Section 130: Attachment of floating charges on administration (Scotland)

746.Administration is an insolvency proceeding where the affairs, business and property of the company are managed by an administrator. The primary aim of an administration is to ensure the company’s survival as a going concern, and failing that to achieve a better result for the company’s creditors than would be likely if the company was wound up. An administrator may be appointed by the company, directors or a qualifying floating charge holder by giving notice and filing prescribed documents at court. Alternatively, an administrator may be appointed by the court on application by the company, directors or creditors.

747.This section amends paragraph 115 of Schedule B1 to the Insolvency Act 1986 and like that paragraph forms part of the law of England and Wales and Scotland. The amendment inserts a trigger point for the crystallisation of a floating charge in Scotland which is activated when the court t gives permission to an administrator to make a distribution to a creditor of the company who is neither secured nor preferential.

748.A payment to a floating charge-holder can only be made once the charge has attached or crystallised over the assets covered by the charge.

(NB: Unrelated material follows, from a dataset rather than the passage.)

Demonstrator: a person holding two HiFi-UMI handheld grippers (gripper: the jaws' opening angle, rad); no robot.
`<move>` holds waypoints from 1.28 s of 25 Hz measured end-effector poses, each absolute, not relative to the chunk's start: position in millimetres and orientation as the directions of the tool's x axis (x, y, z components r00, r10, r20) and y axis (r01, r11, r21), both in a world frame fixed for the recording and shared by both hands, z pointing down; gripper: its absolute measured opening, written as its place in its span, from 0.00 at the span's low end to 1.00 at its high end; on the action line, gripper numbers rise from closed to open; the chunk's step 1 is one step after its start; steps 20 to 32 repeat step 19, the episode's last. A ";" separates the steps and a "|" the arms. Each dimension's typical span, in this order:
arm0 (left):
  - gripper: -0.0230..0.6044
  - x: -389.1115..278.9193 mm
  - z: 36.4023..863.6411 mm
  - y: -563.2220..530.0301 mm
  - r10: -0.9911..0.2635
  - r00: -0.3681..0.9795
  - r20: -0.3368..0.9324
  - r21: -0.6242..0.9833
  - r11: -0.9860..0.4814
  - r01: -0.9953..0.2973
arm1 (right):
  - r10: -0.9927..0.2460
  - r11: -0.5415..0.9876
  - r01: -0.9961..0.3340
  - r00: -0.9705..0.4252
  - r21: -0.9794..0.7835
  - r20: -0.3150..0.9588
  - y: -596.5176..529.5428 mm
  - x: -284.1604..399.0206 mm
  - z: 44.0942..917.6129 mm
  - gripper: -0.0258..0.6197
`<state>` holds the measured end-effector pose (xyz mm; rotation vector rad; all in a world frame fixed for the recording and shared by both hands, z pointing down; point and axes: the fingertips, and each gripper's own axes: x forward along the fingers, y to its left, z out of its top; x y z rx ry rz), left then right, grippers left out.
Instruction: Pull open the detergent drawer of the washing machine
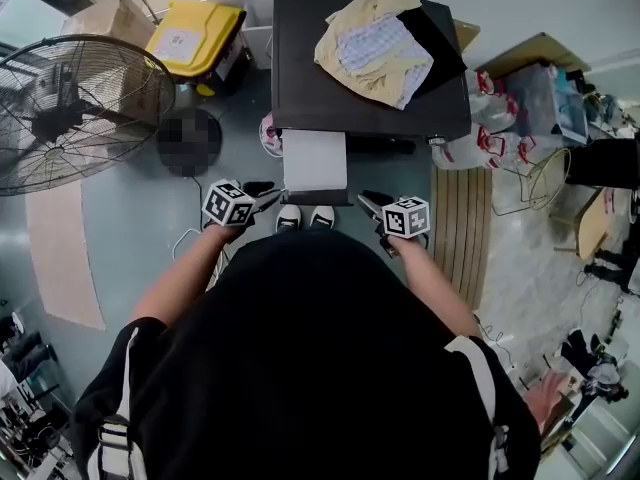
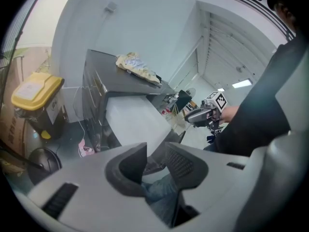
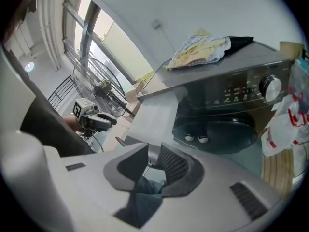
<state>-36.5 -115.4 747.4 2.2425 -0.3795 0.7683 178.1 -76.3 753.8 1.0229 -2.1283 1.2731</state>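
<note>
the white detergent drawer [image 1: 315,163] juts out, open, from the front of the washing machine [image 1: 300,78]. it lies between the left gripper [image 1: 265,195] and the right gripper [image 1: 368,202], both clear of it with jaws slightly apart on nothing. crumpled clothes [image 1: 385,43] lie on the machine's top. a floor fan [image 1: 75,108] and a yellow-lidded bin [image 1: 195,36] stand to its left, plastic bags [image 1: 485,143] to its right.
</note>
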 end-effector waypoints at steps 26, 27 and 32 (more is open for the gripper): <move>0.21 -22.7 677.2 -155.6 -0.169 0.849 0.501 0.549 -0.696 -0.463 | -0.551 0.316 -0.828 -0.558 -0.463 0.621 -122.6 192.7 684.3 0.16; 0.21 -22.7 677.2 -155.6 -0.169 0.849 0.501 0.549 -0.696 -0.463 | -0.551 0.316 -0.828 -0.558 -0.463 0.621 -122.6 192.7 684.3 0.16; 0.21 -22.7 677.2 -155.6 -0.169 0.849 0.501 0.549 -0.696 -0.463 | -0.551 0.316 -0.828 -0.558 -0.463 0.621 -122.6 192.7 684.3 0.16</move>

In England and Wales, this ‘crystallisation trigger’ can be contractual but in Scotland the trigger points are provided for in statute, and it is not competent for parties to provide by contract for a floating charge to attach.

749.Currently paragraph 115 provides that in Scotland a floating charge attaches to the property which is subject to the charge at the point when an administrator files a notice at Companies House stating that the company has insufficient property to make a payment to unsecured creditors, thereby crystallising the charge.

750.This works well in cases where only payments to the holder of a floating charge are expected. However, it does not work in cases where there are also likely to be payments to unsecured creditors.

751.This is because the order of priority in insolvency proceedings requires that holders of floating charges be paid in full before any funds are returned to non-preferential unsecured creditors. However, as stated above, for payments to floating charge-holders to be made in Scottish administrations, the charge must have first attached to the assets. This attachment cannot happen in cases where the administrator wishes to distribute to unsecured creditors, as the statutory trigger is the filing of a notice by the administrator stating that there is insufficient property held by the company for such payments to be made. In such cases, it is necessary for the administrator to put the company into liquidation (which is another statutory route to crystallise the charge), before distributing the funds to floating charge-holders and unsecured creditors. This section will avoid the need for such action.